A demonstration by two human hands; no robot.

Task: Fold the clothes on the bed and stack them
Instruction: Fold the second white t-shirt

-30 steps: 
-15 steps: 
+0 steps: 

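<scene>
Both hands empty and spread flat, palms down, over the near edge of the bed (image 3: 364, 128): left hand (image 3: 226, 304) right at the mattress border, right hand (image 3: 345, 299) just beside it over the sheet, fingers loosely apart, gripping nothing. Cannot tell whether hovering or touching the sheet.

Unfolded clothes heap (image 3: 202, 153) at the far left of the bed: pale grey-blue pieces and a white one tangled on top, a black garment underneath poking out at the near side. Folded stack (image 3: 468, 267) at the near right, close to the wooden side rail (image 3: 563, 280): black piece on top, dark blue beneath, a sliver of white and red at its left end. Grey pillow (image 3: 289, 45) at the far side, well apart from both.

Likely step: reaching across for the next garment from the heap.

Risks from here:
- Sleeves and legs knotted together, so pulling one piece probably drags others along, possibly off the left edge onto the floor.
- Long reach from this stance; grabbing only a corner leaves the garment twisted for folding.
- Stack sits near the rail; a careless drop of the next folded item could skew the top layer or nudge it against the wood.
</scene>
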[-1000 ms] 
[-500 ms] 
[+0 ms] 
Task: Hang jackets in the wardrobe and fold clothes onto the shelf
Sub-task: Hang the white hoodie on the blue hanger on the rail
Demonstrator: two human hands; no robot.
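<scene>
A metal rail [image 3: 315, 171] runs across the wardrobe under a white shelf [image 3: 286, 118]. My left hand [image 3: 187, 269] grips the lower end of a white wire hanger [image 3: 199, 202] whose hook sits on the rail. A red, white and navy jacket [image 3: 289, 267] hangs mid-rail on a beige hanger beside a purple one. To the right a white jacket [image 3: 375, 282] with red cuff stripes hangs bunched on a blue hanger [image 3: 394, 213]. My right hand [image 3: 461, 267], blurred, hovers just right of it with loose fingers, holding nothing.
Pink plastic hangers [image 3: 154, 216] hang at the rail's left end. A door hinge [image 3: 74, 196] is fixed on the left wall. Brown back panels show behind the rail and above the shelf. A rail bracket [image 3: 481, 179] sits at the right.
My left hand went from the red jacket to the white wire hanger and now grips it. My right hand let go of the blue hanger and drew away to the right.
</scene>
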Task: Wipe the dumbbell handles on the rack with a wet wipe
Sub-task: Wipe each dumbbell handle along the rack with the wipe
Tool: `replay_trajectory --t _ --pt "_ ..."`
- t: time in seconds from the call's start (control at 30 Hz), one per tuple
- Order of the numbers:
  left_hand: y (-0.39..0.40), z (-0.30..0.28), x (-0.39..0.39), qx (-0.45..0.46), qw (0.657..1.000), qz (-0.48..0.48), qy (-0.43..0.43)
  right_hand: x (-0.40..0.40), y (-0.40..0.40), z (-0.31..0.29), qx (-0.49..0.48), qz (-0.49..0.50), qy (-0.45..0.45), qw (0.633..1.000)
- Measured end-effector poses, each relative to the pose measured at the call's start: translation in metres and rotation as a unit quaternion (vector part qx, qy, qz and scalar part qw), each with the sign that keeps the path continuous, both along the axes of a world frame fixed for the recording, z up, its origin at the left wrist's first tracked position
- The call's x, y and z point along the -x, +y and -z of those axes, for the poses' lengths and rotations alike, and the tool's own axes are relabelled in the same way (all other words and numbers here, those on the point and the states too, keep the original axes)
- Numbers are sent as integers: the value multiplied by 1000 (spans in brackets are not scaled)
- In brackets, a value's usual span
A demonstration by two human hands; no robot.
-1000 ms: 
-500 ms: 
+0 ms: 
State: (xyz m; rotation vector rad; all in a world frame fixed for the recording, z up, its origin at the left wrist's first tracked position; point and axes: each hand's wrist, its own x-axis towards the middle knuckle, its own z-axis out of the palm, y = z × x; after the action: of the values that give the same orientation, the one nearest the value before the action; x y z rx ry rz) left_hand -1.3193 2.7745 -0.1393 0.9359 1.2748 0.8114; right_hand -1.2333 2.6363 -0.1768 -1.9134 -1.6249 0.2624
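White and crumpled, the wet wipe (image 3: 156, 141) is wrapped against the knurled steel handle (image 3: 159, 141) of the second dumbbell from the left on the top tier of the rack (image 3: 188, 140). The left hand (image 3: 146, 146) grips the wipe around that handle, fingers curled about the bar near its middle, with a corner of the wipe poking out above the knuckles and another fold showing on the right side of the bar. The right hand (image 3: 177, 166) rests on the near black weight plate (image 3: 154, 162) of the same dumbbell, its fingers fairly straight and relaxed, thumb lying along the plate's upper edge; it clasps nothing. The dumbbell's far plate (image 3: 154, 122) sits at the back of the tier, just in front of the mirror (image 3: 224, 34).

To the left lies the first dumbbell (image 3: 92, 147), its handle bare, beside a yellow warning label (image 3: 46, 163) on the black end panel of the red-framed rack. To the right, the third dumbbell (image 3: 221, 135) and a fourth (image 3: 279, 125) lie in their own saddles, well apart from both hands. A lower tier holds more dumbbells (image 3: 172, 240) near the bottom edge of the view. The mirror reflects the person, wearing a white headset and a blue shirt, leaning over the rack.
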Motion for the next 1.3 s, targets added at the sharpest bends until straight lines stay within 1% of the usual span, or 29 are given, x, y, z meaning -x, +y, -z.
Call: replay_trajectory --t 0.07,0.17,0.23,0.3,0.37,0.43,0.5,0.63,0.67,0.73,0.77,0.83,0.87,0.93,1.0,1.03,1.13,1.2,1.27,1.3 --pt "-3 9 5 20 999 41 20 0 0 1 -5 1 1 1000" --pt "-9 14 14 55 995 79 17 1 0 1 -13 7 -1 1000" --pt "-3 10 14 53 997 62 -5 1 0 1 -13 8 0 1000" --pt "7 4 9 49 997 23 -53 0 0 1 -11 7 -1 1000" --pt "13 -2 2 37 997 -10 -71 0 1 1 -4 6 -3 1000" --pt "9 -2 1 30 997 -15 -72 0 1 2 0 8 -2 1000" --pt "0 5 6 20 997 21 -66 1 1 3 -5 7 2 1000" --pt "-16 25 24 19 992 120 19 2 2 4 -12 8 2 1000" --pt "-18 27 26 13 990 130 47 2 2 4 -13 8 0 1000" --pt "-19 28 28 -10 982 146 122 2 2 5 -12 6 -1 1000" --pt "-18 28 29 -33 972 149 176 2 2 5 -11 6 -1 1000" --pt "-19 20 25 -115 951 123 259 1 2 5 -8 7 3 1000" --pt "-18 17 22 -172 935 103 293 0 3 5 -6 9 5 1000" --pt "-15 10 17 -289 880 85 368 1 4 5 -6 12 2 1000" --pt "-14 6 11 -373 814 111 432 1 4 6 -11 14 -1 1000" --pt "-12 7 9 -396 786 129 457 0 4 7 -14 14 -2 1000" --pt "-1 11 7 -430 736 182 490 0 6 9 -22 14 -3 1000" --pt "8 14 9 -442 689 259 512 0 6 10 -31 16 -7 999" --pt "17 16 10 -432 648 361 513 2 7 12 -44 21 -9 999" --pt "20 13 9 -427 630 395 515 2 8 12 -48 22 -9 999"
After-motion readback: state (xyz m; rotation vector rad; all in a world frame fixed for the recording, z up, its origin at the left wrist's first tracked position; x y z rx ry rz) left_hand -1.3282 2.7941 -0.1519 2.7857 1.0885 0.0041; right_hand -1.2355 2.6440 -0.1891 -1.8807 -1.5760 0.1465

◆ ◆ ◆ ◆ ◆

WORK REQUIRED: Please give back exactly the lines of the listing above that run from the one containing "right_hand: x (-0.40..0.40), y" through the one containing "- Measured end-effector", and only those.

TASK OUTPUT:
  right_hand: x (-0.40..0.40), y (-0.40..0.40), z (-0.31..0.29), qx (-0.49..0.48), qz (-0.49..0.50), qy (-0.45..0.45), qw (0.633..1.000)
- Measured end-effector poses, each relative to the pose measured at the call's start: translation in metres and rotation as a unit quaternion (vector part qx, qy, qz and scalar part qw), each with the sign that keeps the path continuous, both along the axes of a world frame fixed for the recording, z up, its origin at the left wrist's first tracked position

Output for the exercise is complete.